# Geese with sheep?



## TenBusyBees (Jun 15, 2011)

I'm considering keeping our geese in with the sheep. Is this a good idea or bad idea?


----------



## bergere (May 11, 2002)

You could give it a try and see if it works out. 

In the past, my sheep had chickens and ducks running in their pastures with no issues. The chickens where great at keeping the bugs away.


----------



## mariaricarto (Jul 1, 2010)

I have 10 Chinese geese and 10 hair sheep in a 5 acre pasture. The geese were afraid of the sheep for about a week. Now all get along no problem.


----------



## lilachill (Apr 2, 2006)

When coming up with different pasture companions, my sheep(Katahdins) and cows were the only ones not dominated by the geese (Buff). The geese chased the goats to the top of the eggmobile, kept the ducks from eating and drinking and only because the hens were fast and careful did they avoid the geese.
It worked for us.


----------



## TenBusyBees (Jun 15, 2011)

Cool beans! Thanks. 

(My hens thank you too since they are the ones being terrorized by the feathered bullies.)


----------



## rileyjo (Feb 14, 2005)

My gander lost his mate and has taken to breeding the sheep. He gives them sweet kisses on the face and then sneaks behind them and grips their fleece. He hauls himself up on their backs and commences to love on them. He seems to have a real crush on the yearling rams. The sheep dont seem to mind and if they do, they wallop him and he waddles off muttering.
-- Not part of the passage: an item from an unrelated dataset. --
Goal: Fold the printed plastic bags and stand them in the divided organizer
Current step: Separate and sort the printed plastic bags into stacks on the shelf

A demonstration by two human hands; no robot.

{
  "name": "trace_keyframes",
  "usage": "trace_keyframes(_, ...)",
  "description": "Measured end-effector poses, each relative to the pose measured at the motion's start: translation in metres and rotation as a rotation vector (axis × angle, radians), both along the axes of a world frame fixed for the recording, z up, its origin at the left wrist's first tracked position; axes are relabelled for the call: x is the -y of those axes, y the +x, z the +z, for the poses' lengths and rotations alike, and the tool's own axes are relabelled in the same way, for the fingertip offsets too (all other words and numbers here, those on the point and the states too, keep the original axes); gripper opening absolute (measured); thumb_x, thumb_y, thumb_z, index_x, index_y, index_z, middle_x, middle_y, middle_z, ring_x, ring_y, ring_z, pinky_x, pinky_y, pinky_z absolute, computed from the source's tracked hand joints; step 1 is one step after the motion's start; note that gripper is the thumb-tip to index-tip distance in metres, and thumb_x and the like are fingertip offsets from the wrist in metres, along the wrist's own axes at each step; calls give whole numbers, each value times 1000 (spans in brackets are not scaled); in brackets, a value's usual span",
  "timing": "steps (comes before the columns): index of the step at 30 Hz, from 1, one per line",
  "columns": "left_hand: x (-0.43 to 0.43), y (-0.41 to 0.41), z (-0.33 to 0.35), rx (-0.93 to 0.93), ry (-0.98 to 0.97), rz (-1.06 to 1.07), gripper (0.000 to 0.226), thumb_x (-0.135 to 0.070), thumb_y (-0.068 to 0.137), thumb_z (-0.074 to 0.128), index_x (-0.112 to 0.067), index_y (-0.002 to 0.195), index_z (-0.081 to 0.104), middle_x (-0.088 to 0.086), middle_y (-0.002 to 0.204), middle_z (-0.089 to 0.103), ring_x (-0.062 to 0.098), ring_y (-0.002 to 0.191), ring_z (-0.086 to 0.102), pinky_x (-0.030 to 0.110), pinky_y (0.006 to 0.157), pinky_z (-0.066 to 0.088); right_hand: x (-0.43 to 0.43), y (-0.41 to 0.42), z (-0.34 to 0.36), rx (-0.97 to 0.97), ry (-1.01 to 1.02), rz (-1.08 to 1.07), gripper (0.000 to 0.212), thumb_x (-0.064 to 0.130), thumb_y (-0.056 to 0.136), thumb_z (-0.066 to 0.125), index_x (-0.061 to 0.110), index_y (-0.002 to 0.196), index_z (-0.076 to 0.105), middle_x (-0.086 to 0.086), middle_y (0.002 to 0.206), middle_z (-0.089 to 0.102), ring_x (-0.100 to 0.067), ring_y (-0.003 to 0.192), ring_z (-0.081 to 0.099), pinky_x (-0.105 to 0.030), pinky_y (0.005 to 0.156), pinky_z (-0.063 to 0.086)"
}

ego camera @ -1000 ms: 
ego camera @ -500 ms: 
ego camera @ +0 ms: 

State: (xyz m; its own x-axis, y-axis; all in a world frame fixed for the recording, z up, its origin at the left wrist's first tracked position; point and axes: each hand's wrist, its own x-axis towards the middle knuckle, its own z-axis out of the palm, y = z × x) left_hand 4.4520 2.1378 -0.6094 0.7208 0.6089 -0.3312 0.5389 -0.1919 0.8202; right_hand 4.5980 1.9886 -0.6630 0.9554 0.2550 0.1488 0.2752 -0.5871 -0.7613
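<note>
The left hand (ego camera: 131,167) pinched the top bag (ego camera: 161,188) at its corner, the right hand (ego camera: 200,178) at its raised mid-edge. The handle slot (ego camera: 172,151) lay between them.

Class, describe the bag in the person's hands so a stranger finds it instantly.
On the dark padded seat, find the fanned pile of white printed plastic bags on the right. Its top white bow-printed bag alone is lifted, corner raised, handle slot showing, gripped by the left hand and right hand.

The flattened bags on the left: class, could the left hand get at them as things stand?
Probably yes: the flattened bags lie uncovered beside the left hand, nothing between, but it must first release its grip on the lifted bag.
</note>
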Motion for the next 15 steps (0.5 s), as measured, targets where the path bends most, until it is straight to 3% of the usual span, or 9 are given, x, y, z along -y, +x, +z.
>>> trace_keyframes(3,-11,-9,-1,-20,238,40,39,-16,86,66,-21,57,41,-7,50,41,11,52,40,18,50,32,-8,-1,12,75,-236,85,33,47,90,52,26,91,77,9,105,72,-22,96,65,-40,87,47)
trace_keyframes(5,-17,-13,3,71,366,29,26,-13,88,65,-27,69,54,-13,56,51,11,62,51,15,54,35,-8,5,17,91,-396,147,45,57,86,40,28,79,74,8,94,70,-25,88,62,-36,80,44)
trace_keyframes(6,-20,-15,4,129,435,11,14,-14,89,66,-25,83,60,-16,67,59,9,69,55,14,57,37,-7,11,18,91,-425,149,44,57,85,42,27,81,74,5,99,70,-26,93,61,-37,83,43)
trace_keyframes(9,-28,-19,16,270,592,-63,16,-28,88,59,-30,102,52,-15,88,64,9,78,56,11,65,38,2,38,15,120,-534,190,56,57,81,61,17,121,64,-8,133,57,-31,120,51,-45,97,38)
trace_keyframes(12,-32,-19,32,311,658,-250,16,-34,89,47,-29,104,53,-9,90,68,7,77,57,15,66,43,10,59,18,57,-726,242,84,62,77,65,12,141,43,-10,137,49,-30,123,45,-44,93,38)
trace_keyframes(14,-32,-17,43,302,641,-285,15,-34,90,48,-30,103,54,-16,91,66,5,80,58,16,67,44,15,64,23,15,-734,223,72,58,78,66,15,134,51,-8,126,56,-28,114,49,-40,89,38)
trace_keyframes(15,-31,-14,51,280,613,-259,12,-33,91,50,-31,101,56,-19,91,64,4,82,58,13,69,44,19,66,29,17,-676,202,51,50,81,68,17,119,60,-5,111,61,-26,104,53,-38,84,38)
For sheer entertainment value, yes, you can keep geese with sheep.


----------



## TenBusyBees (Jun 15, 2011)

:shocked:

:hysterical: 

Thanks for the warning.


----------



## Bearfootfarm (Jul 13, 2006)

It seems to me there might be problems at feeding time unless you allow the geese to eat sheep feed.

Most poultry feeds will have too much copper for the sheep


----------



## redroving (Sep 28, 2005)

Warning, we had freinds that had their geese with their sheep and the geese caught and killed a cat and cornered a small dog that they had to save. As we were sitting there, a ewe had just given birth and the group of geese came along and starting attacking the lamb so we had to intercede, the ewe was trying, but the group was just too many. You may want to separate the geese from the flock just before lambing.


----------